**THE RECORDS:**
>>>
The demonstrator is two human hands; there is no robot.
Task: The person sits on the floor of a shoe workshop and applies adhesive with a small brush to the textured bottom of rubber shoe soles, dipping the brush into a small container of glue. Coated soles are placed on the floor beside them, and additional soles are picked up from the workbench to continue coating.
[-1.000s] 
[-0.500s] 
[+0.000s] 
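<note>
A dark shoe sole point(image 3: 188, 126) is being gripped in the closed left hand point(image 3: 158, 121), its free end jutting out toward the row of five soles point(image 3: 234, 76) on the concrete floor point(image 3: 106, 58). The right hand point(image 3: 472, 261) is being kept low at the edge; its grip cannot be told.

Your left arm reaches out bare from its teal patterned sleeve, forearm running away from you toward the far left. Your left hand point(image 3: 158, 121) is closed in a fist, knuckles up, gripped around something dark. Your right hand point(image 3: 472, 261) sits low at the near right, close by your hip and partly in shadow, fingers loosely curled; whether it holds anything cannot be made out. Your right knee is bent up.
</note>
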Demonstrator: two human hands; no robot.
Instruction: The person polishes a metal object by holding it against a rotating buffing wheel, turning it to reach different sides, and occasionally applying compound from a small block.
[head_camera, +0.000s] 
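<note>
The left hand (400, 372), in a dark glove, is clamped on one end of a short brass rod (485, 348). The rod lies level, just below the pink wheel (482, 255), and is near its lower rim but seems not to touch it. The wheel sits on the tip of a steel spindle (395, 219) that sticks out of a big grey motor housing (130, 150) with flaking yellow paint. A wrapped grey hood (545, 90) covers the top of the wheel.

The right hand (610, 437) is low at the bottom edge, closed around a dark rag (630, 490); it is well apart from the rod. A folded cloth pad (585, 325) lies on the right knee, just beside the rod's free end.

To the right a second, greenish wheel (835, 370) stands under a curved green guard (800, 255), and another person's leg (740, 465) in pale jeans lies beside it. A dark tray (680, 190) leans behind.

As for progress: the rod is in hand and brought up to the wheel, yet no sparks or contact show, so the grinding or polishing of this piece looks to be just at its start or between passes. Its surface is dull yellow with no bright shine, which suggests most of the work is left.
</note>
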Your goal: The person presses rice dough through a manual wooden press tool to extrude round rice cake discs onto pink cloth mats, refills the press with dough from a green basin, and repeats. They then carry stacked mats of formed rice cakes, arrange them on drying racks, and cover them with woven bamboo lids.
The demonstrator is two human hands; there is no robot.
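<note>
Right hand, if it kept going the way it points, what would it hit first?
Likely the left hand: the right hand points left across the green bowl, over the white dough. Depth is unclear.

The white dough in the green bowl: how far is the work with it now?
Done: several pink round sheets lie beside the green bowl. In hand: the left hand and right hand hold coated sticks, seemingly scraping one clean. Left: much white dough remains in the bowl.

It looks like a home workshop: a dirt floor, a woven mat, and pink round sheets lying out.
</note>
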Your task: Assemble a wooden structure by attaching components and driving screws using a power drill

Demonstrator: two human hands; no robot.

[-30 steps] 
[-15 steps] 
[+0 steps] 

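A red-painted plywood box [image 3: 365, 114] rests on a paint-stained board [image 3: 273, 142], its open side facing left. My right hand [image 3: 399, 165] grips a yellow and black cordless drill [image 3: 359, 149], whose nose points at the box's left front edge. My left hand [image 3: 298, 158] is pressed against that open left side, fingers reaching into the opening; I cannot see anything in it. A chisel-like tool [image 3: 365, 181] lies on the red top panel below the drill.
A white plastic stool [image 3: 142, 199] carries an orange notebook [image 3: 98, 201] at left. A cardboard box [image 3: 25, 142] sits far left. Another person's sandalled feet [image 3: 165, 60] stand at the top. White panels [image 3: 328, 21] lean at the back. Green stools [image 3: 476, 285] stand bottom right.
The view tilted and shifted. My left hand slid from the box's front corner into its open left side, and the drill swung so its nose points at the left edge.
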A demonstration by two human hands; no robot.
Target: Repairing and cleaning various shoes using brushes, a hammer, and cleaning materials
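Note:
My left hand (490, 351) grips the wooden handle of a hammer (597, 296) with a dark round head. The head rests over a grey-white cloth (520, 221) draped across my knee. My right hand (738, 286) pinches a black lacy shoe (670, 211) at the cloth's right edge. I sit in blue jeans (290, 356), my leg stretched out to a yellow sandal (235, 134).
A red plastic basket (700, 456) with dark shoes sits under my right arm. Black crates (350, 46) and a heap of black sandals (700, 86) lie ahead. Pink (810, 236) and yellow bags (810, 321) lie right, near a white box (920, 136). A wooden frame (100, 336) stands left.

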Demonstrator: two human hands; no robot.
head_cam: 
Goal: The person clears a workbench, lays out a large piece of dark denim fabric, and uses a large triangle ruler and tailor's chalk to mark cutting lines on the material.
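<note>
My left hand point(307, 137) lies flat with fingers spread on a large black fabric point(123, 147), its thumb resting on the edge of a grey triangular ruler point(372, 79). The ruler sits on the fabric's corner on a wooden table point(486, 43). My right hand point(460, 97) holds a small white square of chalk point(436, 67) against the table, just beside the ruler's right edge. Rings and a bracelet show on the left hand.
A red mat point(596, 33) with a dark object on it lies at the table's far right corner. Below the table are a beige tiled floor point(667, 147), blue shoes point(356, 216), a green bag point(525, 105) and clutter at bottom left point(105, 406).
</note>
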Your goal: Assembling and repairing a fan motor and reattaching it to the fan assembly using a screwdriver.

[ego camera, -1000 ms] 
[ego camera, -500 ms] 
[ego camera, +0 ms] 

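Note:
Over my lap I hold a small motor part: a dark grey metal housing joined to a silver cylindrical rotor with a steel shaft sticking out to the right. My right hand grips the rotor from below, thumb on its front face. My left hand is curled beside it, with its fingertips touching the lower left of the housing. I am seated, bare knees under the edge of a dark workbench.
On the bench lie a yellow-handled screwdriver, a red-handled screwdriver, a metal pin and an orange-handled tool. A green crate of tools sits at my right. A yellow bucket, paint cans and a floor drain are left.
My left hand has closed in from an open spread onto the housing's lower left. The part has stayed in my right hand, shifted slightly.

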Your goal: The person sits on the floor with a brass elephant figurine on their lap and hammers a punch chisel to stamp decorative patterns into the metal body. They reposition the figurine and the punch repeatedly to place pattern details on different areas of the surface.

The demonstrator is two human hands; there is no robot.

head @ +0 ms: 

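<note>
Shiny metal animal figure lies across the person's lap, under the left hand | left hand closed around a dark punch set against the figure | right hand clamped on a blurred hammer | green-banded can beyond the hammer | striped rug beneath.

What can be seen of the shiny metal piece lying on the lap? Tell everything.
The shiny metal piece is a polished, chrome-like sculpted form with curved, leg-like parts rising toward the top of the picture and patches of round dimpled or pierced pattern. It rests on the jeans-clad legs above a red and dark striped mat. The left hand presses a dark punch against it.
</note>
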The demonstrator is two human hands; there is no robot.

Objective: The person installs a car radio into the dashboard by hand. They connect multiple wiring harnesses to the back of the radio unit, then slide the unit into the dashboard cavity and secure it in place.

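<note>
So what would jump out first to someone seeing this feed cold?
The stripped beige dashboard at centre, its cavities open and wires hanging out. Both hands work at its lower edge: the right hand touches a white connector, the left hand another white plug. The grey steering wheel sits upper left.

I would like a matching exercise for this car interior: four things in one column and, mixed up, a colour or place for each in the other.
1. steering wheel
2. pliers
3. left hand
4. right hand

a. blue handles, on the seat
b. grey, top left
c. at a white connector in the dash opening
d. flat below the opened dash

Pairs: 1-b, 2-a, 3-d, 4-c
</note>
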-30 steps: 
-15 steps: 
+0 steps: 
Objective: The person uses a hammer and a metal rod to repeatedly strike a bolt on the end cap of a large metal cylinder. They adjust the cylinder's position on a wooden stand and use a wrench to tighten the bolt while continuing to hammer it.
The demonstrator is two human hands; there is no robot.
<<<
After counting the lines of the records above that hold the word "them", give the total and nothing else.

2